## Required work
Every record needs to come back as written, except for the pictures.

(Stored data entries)
══════
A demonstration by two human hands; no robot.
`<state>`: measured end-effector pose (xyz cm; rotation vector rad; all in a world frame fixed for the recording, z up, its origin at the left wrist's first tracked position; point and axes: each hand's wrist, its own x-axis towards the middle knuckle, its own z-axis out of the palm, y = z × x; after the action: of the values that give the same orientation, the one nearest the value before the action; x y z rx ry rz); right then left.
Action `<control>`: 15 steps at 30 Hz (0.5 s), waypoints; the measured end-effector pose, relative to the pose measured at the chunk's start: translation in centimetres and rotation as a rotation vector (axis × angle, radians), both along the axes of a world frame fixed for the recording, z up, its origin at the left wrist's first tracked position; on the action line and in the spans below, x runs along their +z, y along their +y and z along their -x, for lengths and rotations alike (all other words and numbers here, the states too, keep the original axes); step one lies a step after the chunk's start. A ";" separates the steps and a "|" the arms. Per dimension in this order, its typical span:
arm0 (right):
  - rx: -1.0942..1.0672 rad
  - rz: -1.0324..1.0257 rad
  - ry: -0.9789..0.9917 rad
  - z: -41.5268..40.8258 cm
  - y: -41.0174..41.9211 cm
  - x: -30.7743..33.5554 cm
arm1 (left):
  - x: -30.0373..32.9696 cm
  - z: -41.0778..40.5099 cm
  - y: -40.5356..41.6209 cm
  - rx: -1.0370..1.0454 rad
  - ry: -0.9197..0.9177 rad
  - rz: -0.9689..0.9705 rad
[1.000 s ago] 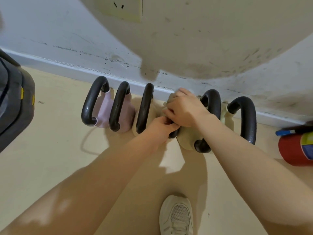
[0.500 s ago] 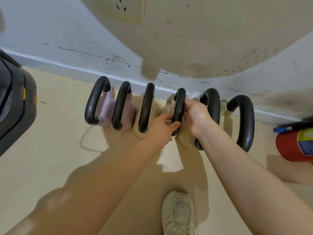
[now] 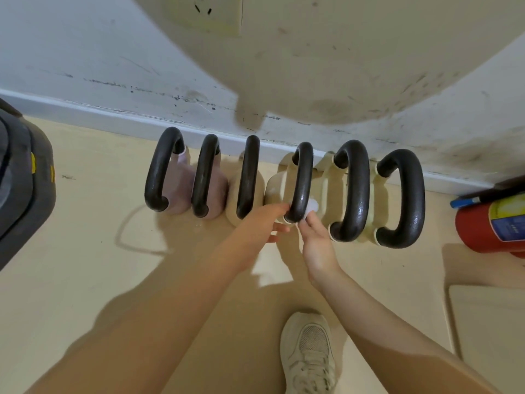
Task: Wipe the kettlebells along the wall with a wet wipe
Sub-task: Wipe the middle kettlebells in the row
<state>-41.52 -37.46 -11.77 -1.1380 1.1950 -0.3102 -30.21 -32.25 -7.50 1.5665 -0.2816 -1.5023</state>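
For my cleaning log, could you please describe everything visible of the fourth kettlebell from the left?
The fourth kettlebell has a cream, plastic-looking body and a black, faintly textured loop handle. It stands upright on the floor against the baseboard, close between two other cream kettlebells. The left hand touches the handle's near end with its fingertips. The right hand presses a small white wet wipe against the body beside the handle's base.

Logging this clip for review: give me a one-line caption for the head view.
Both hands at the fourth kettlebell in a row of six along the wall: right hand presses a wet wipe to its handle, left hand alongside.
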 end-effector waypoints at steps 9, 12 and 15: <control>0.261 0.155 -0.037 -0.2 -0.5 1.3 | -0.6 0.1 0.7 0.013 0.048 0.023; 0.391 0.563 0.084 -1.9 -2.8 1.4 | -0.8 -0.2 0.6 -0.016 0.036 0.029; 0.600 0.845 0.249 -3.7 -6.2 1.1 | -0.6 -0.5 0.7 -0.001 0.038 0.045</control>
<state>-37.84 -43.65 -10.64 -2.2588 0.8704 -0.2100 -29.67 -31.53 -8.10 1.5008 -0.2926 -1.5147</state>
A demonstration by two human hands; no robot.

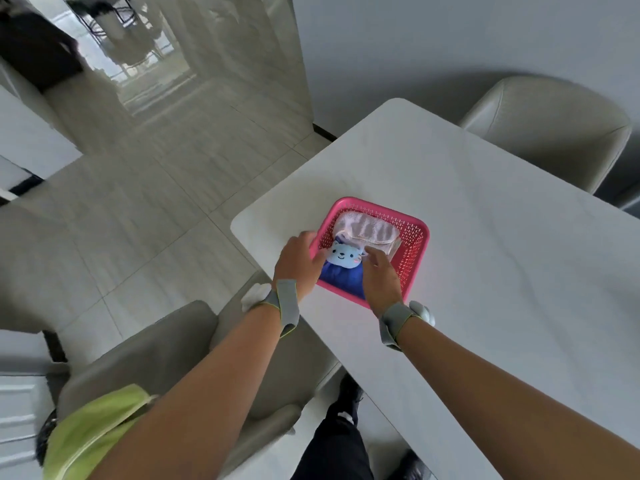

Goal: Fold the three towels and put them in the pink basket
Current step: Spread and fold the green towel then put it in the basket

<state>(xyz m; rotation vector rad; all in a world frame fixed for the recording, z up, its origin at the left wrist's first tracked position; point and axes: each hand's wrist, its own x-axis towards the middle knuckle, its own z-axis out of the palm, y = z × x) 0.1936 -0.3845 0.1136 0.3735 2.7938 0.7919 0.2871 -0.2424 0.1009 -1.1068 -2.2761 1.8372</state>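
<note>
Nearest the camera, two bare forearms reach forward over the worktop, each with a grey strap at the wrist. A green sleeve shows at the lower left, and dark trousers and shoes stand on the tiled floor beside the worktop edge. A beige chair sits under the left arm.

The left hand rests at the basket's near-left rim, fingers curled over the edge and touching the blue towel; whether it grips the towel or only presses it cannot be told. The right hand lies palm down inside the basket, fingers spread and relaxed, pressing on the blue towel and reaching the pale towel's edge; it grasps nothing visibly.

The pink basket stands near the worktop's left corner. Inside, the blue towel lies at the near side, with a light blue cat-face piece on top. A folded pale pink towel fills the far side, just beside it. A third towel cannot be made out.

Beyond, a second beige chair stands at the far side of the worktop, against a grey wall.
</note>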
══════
## Written answer
A demonstration by two human hands; no robot.
`<state>`: measured end-effector pose (xyz cm; rotation vector rad; all in a world frame fixed for the recording, z up, its origin at the left wrist's first tracked position; point and axes: each hand's wrist, its own x-axis towards the middle knuckle, its own z-axis out of the palm, y = z × x; after the action: of the values that give the same orientation, the one nearest the value before the action; x y z rx ry rz); right then left.
Action `<control>`: 15 steps at 30 Hz (0.5 s), waypoints; the measured end-effector pose, relative to the pose measured at the chunk's start: translation in centimetres and rotation as a rotation vector (axis × angle, radians), both along the axes of a world frame fixed for the recording, z up, its origin at the left wrist's first tracked position; on the action line and in the spans below, x runs along their +z, y along their +y and z along their -x, for lengths and rotations alike (all other words and numbers here, the states too, keep the original axes); step one lies a step after the chunk's start. A ";" separates the steps and a "|" the arms. Per dimension in this order, its typical span:
arm0 (right):
  - rx: -1.0942..1.0672 rad
  - rz: -1.0324..1.0257 rad
  - ry: -0.9789..0.9917 rad
  - z: -41.5268..40.8258 cm
  - y: -41.0174..41.9211 cm
  - x: -30.7743..33.5554 cm
arm1 (left):
  - x: -30.0373..32.9696 cm
  - z: -41.0778..40.5099 cm
  - y: -40.5356..41.6209 cm
  - rx: -1.0370..1.0454 rad
  - ry: -0.9197..0.9177 rad
  - rz: -0.9689..0.9705 rad
[1.000 s ago] 
[0.500 s ago] 
[now] 
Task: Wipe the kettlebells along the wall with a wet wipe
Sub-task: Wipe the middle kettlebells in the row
<state>-41.52 -37.46 -11.77 -1.1380 1.1950 -0.3102 -30.21 -32.25 -7.50 1.5665 -0.2816 -1.5023</state>
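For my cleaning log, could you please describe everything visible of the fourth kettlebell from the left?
The fourth kettlebell has a cream, plastic-looking body and a black, faintly textured loop handle. It stands upright on the floor against the baseboard, close between two other cream kettlebells. The left hand touches the handle's near end with its fingertips. The right hand presses a small white wet wipe against the body beside the handle's base.

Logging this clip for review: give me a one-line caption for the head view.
Both hands at the fourth kettlebell in a row of six along the wall: right hand presses a wet wipe to its handle, left hand alongside.
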 end-effector waypoints at steps 9, 12 and 15: <control>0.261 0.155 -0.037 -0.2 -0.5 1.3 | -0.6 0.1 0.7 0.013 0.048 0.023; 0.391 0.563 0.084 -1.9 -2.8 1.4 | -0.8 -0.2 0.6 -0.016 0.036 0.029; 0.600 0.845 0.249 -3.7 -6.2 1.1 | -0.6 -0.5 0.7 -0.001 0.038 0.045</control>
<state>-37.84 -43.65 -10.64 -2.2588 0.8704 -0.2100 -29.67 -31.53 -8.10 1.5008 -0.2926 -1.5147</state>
A demonstration by two human hands; no robot.


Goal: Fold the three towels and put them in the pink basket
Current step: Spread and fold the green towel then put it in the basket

<state>(xyz m; rotation vector rad; all in a world frame fixed for the recording, z up, its origin at the left wrist's first tracked position; point and axes: each hand's wrist, its own x-axis towards the middle knuckle, its own z-axis out of the palm, y = z × x) 0.1936 -0.3845 0.1136 0.3735 2.7938 0.7919 0.2871 -0.2424 0.1009 -1.1068 -2.2761 1.8372</state>
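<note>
Nearest the camera, two bare forearms reach forward over the worktop, each with a grey strap at the wrist. A green sleeve shows at the lower left, and dark trousers and shoes stand on the tiled floor beside the worktop edge. A beige chair sits under the left arm.

The left hand rests at the basket's near-left rim, fingers curled over the edge and touching the blue towel; whether it grips the towel or only presses it cannot be told. The right hand lies palm down inside the basket, fingers spread and relaxed, pressing on the blue towel and reaching the pale towel's edge; it grasps nothing visibly.

The pink basket stands near the worktop's left corner. Inside, the blue towel lies at the near side, with a light blue cat-face piece on top. A folded pale pink towel fills the far side, just beside it. A third towel cannot be made out.

Beyond, a second beige chair stands at the far side of the worktop, against a grey wall.
</note>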

The given output is complete.